[Data to use]

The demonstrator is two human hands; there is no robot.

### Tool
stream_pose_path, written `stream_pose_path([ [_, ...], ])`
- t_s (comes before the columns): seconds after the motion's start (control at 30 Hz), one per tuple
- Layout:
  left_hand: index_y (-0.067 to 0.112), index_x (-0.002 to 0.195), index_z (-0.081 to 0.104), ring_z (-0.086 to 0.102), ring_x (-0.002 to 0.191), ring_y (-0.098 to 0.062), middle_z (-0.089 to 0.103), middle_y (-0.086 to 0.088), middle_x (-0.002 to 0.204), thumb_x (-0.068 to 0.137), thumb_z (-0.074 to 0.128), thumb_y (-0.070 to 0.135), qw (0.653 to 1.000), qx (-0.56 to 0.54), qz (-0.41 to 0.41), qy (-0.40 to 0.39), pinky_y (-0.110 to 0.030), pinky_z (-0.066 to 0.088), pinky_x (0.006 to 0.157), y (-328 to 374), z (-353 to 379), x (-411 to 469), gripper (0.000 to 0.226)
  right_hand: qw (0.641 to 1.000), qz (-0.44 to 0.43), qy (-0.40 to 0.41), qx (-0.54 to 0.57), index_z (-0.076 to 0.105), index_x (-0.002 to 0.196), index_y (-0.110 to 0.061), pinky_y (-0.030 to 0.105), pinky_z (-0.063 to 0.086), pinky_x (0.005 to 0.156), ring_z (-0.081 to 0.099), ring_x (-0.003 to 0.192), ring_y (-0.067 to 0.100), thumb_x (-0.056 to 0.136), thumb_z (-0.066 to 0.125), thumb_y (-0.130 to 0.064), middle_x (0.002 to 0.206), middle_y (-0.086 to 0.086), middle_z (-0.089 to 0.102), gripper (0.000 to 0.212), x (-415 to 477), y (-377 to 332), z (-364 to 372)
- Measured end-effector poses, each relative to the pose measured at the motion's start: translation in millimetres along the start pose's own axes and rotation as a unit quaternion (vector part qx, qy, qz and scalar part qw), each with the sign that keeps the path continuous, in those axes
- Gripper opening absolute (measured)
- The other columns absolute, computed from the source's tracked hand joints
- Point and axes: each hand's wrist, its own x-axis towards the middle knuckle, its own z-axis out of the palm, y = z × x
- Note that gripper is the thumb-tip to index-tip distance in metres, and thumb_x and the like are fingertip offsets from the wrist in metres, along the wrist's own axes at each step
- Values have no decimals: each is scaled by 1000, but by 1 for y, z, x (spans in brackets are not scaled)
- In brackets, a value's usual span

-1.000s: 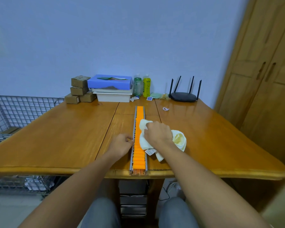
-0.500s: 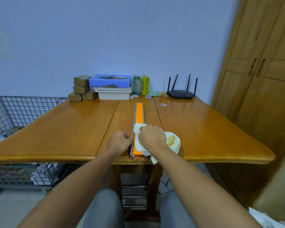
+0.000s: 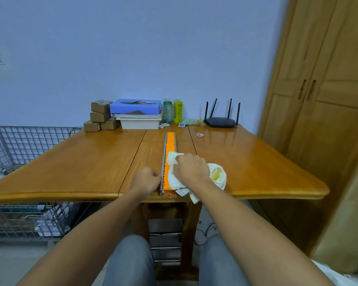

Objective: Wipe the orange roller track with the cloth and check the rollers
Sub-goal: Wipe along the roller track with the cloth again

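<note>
A long orange roller track (image 3: 171, 143) in a grey metal frame runs down the middle of the wooden table (image 3: 70, 162), from the front edge toward the back. My right hand (image 3: 191, 169) grips a pale cream cloth (image 3: 217, 176) and presses it onto the near part of the track. The cloth covers the rollers there and a corner of it hangs over the table edge. My left hand (image 3: 146, 181) is curled, fingertips against the left rail of the track near its front end.
At the back stand small cardboard boxes (image 3: 99, 115), a blue box on white trays (image 3: 135, 113), two bottles (image 3: 173, 110) and a black router (image 3: 221, 120). A wire basket cart (image 3: 19, 153) is on the left, wooden wardrobe doors (image 3: 322, 100) on the right. My knees are under the table.
My right hand has drawn the cloth along the track toward the near end. The left hand stays on the left rail. My head has pulled back, showing more of the room.
</note>
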Motion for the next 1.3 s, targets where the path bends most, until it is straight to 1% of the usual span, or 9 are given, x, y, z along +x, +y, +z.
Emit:
stream_pose_path([
  [0.13,9,53,53,40,57,-18,47,-3,55,90,58,11,1000,11,11,-5,-31,26,54,-4,-5,-11,38,1000,-20,-5,2,69,113,-16,34,36,67,65,95,31,102,48,-31,107,6,65,28,-13,-20,-4],
  [0.2,15,50,43,34,55,-15,41,1,52,91,59,12,1000,10,16,-6,-30,22,52,-4,-6,-16,44,999,-42,-5,-11,69,113,-17,35,36,66,65,93,30,101,48,-29,106,6,64,26,-21,-28,-2],
  [0.37,16,55,47,35,55,-16,44,-1,55,95,57,14,1000,-2,15,-4,-30,23,52,-8,-3,-27,41,996,-80,11,-41,68,111,-17,35,35,64,65,89,30,101,48,-27,107,7,62,24,-42,-31,4],
  [0.47,10,65,69,54,61,-21,69,-8,68,99,58,23,1000,-23,14,-9,-31,36,56,-11,0,-30,38,995,-80,17,-51,67,114,-18,36,34,64,65,90,30,102,47,-29,109,7,62,26,-49,-23,2],
  [0.53,10,70,74,59,64,-22,75,-11,76,100,59,26,999,-33,9,-4,-32,41,59,-12,1,-29,37,997,-68,5,-43,68,114,-18,35,35,63,65,90,31,102,47,-31,107,7,63,27,-51,-15,1],
  [0.67,11,76,75,61,67,-17,74,-8,77,100,61,24,999,-39,11,1,-32,45,62,-9,2,-29,30,999,-25,-45,12,69,116,-21,35,39,66,65,94,31,99,48,-40,104,6,68,33,-48,3,-7],
  [0.83,12,82,74,63,68,-14,73,-6,76,98,63,21,998,-56,4,-13,-30,51,63,-8,-2,-28,20,997,-11,-77,15,67,129,-24,37,45,74,65,101,32,97,49,-44,114,7,69,42,-41,19,-12],
  [1.1,13,74,74,64,66,-13,73,-5,72,94,64,19,999,-12,19,-24,-30,52,61,9,-4,-27,24,996,38,-56,56,63,136,-30,38,49,78,65,103,32,97,50,-47,116,6,70,44,-30,35,-13],
  [1.3,15,77,68,61,68,-11,69,-4,76,99,59,16,999,14,29,6,-24,44,56,18,-9,-17,24,997,40,-39,52,65,133,-29,36,45,70,66,98,31,99,48,-46,112,4,70,41,-15,47,-5],
])
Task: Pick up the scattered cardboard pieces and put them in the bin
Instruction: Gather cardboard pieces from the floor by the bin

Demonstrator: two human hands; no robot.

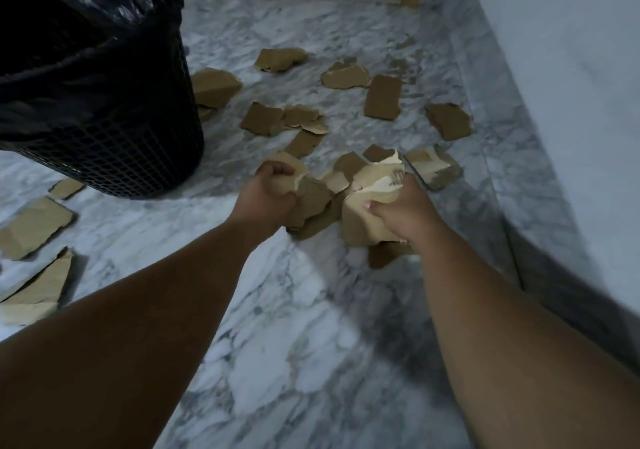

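both bare arms reach forward and down from the bottom corners of the view, drawing closer together toward the middle. the left forearm (145,324) comes up from the lower left and the right forearm (498,327) from the lower right. both wrists look roughly straight. the left hand (273,194) is a fist seen from the back, its fingers curled round a cardboard piece (289,168). the right hand (403,211) is near it but apart, fingers and thumb clenched on a cardboard wad (367,189).
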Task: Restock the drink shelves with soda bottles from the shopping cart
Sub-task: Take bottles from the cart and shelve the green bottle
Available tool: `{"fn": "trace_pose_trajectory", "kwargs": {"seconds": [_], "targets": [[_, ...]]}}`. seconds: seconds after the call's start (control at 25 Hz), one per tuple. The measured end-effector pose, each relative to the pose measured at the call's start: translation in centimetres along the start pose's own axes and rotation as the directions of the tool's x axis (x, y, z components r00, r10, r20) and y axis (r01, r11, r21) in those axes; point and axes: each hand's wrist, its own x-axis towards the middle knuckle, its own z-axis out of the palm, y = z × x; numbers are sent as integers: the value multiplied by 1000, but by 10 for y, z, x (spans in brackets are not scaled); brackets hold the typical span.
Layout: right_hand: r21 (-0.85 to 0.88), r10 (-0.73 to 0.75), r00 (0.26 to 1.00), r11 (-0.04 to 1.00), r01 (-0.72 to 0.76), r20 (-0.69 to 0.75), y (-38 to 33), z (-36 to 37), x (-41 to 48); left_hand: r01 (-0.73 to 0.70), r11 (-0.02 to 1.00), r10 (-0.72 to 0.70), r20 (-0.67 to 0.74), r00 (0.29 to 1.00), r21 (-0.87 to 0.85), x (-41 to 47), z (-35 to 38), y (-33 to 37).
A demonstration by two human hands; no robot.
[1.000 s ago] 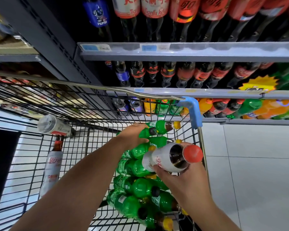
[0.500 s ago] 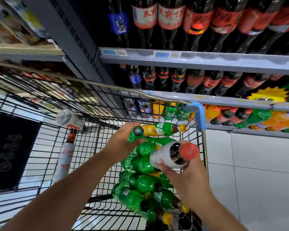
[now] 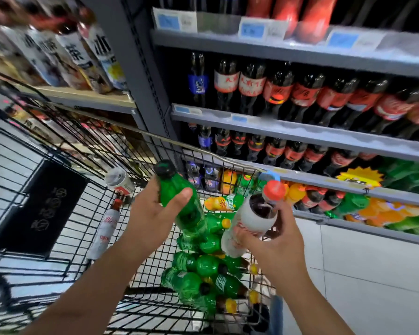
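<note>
My left hand point(image 3: 153, 213) grips a green soda bottle point(image 3: 177, 197) with a dark cap, lifted above the cart and tilted toward the shelves. My right hand point(image 3: 273, 240) holds a white-labelled cola bottle point(image 3: 247, 218) with a red cap, also raised over the cart. Below them, several green bottles point(image 3: 203, 279) and an orange-labelled one point(image 3: 221, 203) lie piled in the wire shopping cart point(image 3: 65, 238). Two more white-labelled cola bottles point(image 3: 104, 230) lie at the cart's left side. The drink shelves point(image 3: 300, 131) with dark cola bottles stand straight ahead.
A grey shelf upright point(image 3: 136, 76) splits the drink bay from a left bay with white cartons point(image 3: 70, 52). The lowest shelf point(image 3: 373, 209) holds orange, red and green bottles with a yellow star tag point(image 3: 358, 177). Pale floor tiles point(image 3: 373, 274) lie to the right of the cart.
My left hand has lifted a green bottle out of the pile and raised it. My right hand has tipped the white-labelled bottle more upright. The view has tilted up toward the shelves.
</note>
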Motion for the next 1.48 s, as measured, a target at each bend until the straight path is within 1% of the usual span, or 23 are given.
{"fn": "trace_pose_trajectory", "kwargs": {"seconds": [0.12, 0.2, 0.28, 0.4, 0.48, 0.56, 0.68, 0.76, 0.96, 1.12, 1.28, 1.4, 1.48], "targets": [[55, -59, 998, 997, 59, -5, -34, -10, -9, -14, 998, 9, -69, 998, -66, -5, -10, 27], [89, -92, 996, 992, 91, 5, -54, -17, -15, -35, 995, 26, -88, 996, -95, -8, -15, 45], [96, -125, 992, 988, 124, 7, -74, -27, -20, -70, 990, 59, -97, 994, -120, -11, -17, 68], [98, -176, 984, 980, 175, 5, -101, -46, -25, -147, 983, 132, -136, 982, -107, -19, -10, 107], [85, -228, 972, 969, 232, -50, -117, -60, -26, -215, 970, 196, -159, 968, -114, -22, -1, 129], [46, -274, 956, 959, 280, -104, -128, -72, -26, -257, 958, 238, -152, 959, -124, -23, 11, 146], [-40, -333, 924, 943, 331, -186, -138, -97, -27, -286, 944, 265, -138, 954, -167, -23, 30, 165], [-67, -355, 908, 935, 349, -224, -141, -116, -27, -287, 939, 270, -112, 956, -188, -22, 44, 175], [-55, -364, 890, 930, 364, -275, -146, -177, -25, -331, 935, 323, -82, 943, -130, -25, 90, 212], [-25, -388, 884, 918, 395, -262, -144, -239, -18, -331, 941, 323, -103, 941, -70, -34, 139, 238], [37, -409, 887, 904, 426, -215, -142, -308, -7, -349, 937, 345, -155, 926, 1, -50, 195, 263], [53, -437, 880, 890, 454, -187, -144, -361, 2, -364, 931, 348, -220, 912, -37, -62, 239, 292], [36, -460, 867, 880, 474, -191, -148, -396, 6, -420, 906, 399, -236, 886, -48, -66, 266, 315]]}}
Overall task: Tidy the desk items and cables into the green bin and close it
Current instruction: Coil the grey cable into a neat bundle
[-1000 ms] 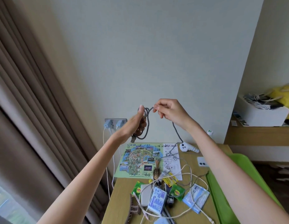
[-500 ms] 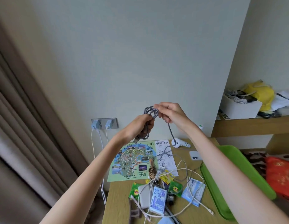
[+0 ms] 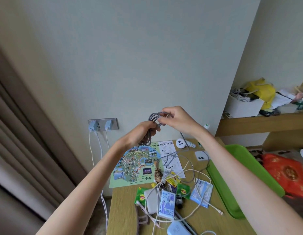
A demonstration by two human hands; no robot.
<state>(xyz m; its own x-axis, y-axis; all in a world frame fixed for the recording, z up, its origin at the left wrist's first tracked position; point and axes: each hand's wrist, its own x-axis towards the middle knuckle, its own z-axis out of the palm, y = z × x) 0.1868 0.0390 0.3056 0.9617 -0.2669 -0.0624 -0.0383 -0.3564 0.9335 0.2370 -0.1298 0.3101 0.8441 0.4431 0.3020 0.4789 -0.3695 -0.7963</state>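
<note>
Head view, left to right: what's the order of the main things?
Curtain → wall socket → left hand → right hand → green bin → red bag. Left out: the cable that both hands hold, and the desk clutter, since they overlap.

Held cable coil (image 3: 154, 117) over map (image 3: 135, 165) at desk's (image 3: 123, 211) far-left corner: left hand (image 3: 140, 133) under, right hand (image 3: 178, 119) on top. Spotted packets (image 3: 167, 205) and cords (image 3: 217, 210) heaped nearer, bin (image 3: 220, 180) along right edge, sockets (image 3: 103, 124) behind on wall.
</note>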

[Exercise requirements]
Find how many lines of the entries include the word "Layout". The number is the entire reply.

[Solution]
2